Questions and answers
Is cysteamine "safer" than thioglycolate?
It is more correct to say that it tends to be more Tolerable for certain tabs and that operates at a often more moderate pH. Even so, both molecules are reducing agents and, if used improperly, can damage the fiber or cause irritation. Safety depends on the product, protocol, and expertise.
Is thioglycolic acid allowed in the EU for eyelash lifting?
Yes, within the limits and conditions of Annex III of the EU Cosmetics Regulation, with warnings and, where applicable, professional use. You must adhere to the manufacturer's labeling and current regulations.
Does cysteamine have harmonized concentration limits?
CosIng lists its function (reducer/wave). The specific conditions of use are established through product safety evaluation and the labeling itself. Always consult the manufacturer's documentation and the PIF.
Which one gives more lasting results?
It depends on the biology of the eyelash, the technique, and the aftercare. In general, both systems offer comparable durations when the protocol is well executed. The real difference usually comes from timing, pH, and neutralization.

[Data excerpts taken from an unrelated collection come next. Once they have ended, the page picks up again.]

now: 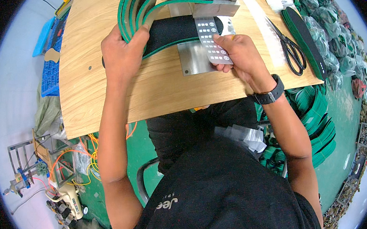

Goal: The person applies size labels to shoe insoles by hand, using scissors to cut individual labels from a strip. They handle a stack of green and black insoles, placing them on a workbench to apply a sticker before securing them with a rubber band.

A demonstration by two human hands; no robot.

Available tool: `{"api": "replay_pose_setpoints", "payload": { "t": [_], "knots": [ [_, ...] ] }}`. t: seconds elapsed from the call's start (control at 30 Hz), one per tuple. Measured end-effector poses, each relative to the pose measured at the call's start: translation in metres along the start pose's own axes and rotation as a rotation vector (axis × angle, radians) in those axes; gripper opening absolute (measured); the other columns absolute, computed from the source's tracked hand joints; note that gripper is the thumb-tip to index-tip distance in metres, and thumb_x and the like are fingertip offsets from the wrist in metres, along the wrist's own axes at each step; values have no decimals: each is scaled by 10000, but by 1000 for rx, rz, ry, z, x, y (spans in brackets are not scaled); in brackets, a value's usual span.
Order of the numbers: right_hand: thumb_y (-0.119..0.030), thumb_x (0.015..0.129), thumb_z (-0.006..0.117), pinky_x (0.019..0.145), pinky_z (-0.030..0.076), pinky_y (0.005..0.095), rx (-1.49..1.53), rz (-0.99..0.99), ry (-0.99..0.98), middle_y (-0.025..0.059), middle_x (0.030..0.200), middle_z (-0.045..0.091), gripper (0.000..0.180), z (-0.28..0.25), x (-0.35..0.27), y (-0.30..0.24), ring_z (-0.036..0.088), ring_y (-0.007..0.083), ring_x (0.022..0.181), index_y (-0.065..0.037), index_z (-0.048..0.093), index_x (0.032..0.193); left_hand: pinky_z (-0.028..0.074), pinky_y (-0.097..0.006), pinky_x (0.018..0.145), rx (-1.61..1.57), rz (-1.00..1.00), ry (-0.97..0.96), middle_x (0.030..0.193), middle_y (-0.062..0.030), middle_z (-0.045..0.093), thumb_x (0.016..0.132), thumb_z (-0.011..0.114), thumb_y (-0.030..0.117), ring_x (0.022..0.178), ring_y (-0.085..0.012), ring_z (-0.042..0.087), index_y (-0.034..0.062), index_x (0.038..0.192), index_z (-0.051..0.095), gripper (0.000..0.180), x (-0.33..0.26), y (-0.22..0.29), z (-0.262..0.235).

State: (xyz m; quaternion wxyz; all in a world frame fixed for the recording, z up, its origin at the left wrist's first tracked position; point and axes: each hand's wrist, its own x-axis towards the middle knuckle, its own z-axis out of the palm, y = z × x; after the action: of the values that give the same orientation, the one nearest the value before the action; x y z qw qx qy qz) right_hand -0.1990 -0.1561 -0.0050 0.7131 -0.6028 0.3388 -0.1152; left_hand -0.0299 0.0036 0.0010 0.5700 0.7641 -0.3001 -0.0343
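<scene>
- Looks down from up on the head.
- Has the black shirt (223,192) big and very near, at the bottom.
- Faces the wooden table (84,96) near the top, with the left hand (124,55) and right hand (243,53) a bit farther off.
- Sees very wide, out to the green floor (342,107) and white wall (10,105), with straight edges bent near the round rim.

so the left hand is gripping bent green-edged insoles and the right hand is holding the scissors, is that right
Not quite: the head view shows the right hand holding a translucent printed strip; the scissors lie off to its right. The left hand is indeed gripping bent green-edged insoles.
</scene>
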Motion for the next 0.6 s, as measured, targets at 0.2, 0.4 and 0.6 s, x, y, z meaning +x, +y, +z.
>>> {"api": "replay_pose_setpoints", "payload": {
  "t": [0.2, 0.4, 0.6],
  "knots": [
    [-234, 935, 535, 383, 440, 230, 29, -34, -17, 121, 609, 614, 329, -3, 4, 6, 568, 146, 447, 42, 601, 770, 474, -322, 751, 223, 110, -193, 837, -119, 636, 739, 693, 281, 788, -211, 588, 32, 1095, 610, 442, 8, 0, -1],
    [-215, 931, 538, 396, 449, 227, 32, -31, -27, 124, 626, 626, 292, -3, -3, 2, 569, 145, 450, 33, 598, 789, 455, -430, 868, 608, 501, -251, 1018, -211, 633, 661, 745, 288, 984, -387, 589, 48, 1222, 543, 643, 15, -7, 11],
    [-191, 939, 520, 447, 471, 214, 171, -115, 181, 125, 669, 646, 249, -20, -13, 14, 586, 142, 494, 24, 597, 838, 488, -415, 812, 560, 265, -322, 944, -208, 649, 701, 684, 254, 880, -359, 617, 37, 1211, 556, 569, 10, 9, 3]
  ]
}}
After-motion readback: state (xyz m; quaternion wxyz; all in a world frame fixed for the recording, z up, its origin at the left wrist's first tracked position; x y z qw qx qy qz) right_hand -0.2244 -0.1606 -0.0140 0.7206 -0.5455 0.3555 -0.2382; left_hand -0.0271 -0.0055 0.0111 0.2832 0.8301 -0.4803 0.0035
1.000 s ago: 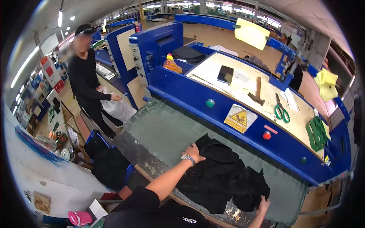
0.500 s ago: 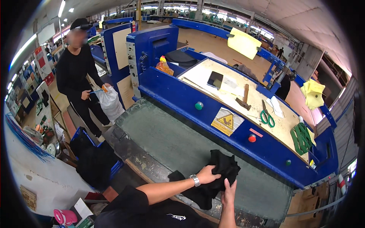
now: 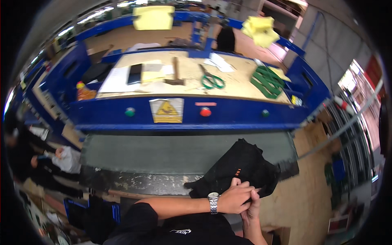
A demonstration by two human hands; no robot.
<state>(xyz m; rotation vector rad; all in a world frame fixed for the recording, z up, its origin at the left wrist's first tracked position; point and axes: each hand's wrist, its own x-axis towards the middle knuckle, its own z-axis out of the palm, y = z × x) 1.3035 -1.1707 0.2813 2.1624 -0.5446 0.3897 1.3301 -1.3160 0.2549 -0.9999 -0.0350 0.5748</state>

Can I alternate systems on the same client?
Possible, but with caution. After a facelift, allow the growth cycle to progress (several weeks) and assess the condition of the fiber. Changing the reducer without a diagnosis increases the risk of overprocessing.
What signals indicate overprocessing?
Lashes with a gummy feel, frizzy tips, loss of shine, or collapsed curl after the neutralizer. If this occurs, stop, hydrate/condition, and reschedule for the future with a more conservative approach.
How do I justify the claim "for sensitive eyelashes"?
With data in the PIF: safety assessment considering the periocular area, usage test under professional supervision, and absence of significant adverse reactions. Avoid absolutist claims ("no irritation") that may be misleading.
What should I ask the supplier before buying?
Complete INCI formula, PIF available, CPNP notification, updated SDS, detailed instructions for use, specific warnings, shelf life/PAO, and stability testing. Technical training, even better.
Are "Korean-inspired" systems better?
Not by label, but by formulation and protocol. Some products from that trend combine cysteamine with conditioners and appealing nutrition steps. Evaluate on a case-by-case basis and prioritize compliance and evidence.
Is the patch test mandatory?
There is no single universal requirement, but it is a good practice for sensitivity screening. Document the result and remember that it does not guarantee the absence of a reaction in actual treatment.